Work to be completed » With every picture left out, restate the listing below exactly as written.

Information provided »

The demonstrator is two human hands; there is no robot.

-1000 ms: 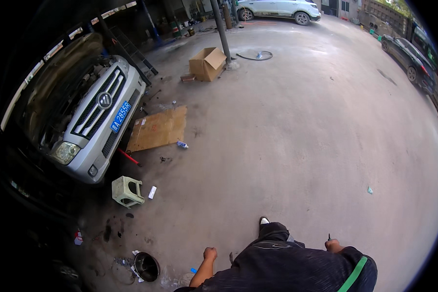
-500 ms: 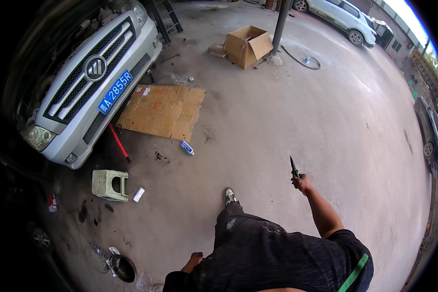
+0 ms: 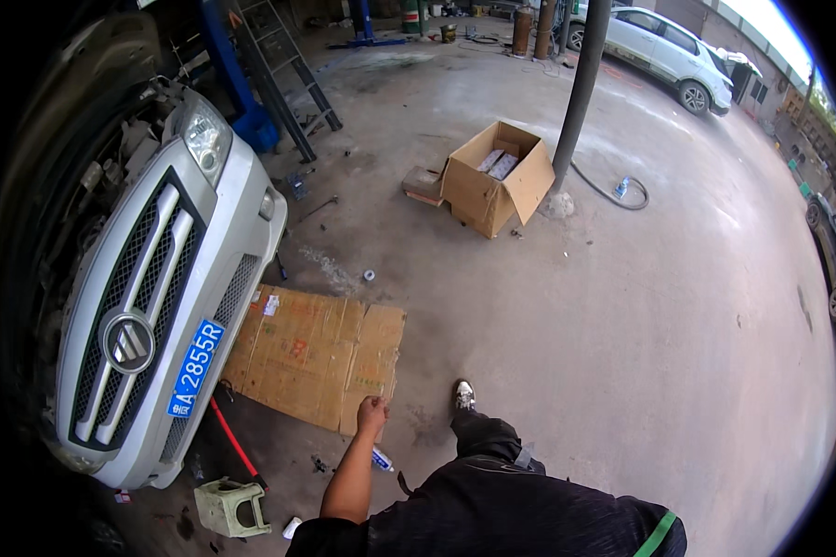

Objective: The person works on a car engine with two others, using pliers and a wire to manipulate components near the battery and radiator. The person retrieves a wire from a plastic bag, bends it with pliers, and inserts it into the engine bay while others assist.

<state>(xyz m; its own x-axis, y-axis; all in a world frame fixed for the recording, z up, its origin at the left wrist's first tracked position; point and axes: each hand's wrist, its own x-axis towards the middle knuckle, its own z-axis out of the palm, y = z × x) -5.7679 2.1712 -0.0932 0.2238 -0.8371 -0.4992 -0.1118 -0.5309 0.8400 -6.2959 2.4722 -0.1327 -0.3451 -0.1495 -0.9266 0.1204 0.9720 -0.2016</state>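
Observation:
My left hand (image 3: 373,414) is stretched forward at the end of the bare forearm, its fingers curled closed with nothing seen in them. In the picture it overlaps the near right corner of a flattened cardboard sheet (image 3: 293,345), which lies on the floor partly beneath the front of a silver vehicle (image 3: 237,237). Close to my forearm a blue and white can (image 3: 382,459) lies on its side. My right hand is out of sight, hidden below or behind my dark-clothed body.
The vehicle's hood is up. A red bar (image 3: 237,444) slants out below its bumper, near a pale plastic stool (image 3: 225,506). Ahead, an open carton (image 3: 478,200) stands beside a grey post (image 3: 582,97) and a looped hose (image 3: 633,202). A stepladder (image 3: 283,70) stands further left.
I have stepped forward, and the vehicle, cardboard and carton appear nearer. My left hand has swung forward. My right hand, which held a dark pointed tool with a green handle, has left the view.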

Written solution »
The demonstrator is two human hands; there is no robot.

-1000 ms: 
-500 ms: 
+0 ms: 

Objective: The person works on a car engine with two others, using pliers and a wire to manipulate components near the battery and radiator. The person retrieves a wire from a plastic bag, bends it with pliers, and inserts it into the engine bay while others assist.

<state>(xyz m; its own x-axis, y-axis; all in a world frame fixed for the recording, z up, its origin at the left wrist's first tracked position; point and axes: each hand's wrist, its own x-axis towards the middle knuckle, its own z-axis out of the palm, y = z × x) -5.7679 2.1712 -0.0932 0.2238 -0.8371 -0.4992 -0.1118 -0.5309 0.8400 -6.2959 2.4722 -0.1327 -0.3451 -0.1495 -0.9266 0.1204 0.9720 -0.2016</state>
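Observation:
My left hand (image 3: 373,414) is stretched forward at the end of the bare forearm, its fingers curled closed with nothing seen in them. In the picture it overlaps the near right corner of a flattened cardboard sheet (image 3: 293,345), which lies on the floor partly beneath the front of a silver vehicle (image 3: 237,237). Close to my forearm a blue and white can (image 3: 382,459) lies on its side. My right hand is out of sight, hidden below or behind my dark-clothed body.
The vehicle's hood is up. A red bar (image 3: 237,444) slants out below its bumper, near a pale plastic stool (image 3: 225,506). Ahead, an open carton (image 3: 478,200) stands beside a grey post (image 3: 582,97) and a looped hose (image 3: 633,202). A stepladder (image 3: 283,70) stands further left.
I have stepped forward, and the vehicle, cardboard and carton appear nearer. My left hand has swung forward. My right hand, which held a dark pointed tool with a green handle, has left the view.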

Response complete; there is no more output.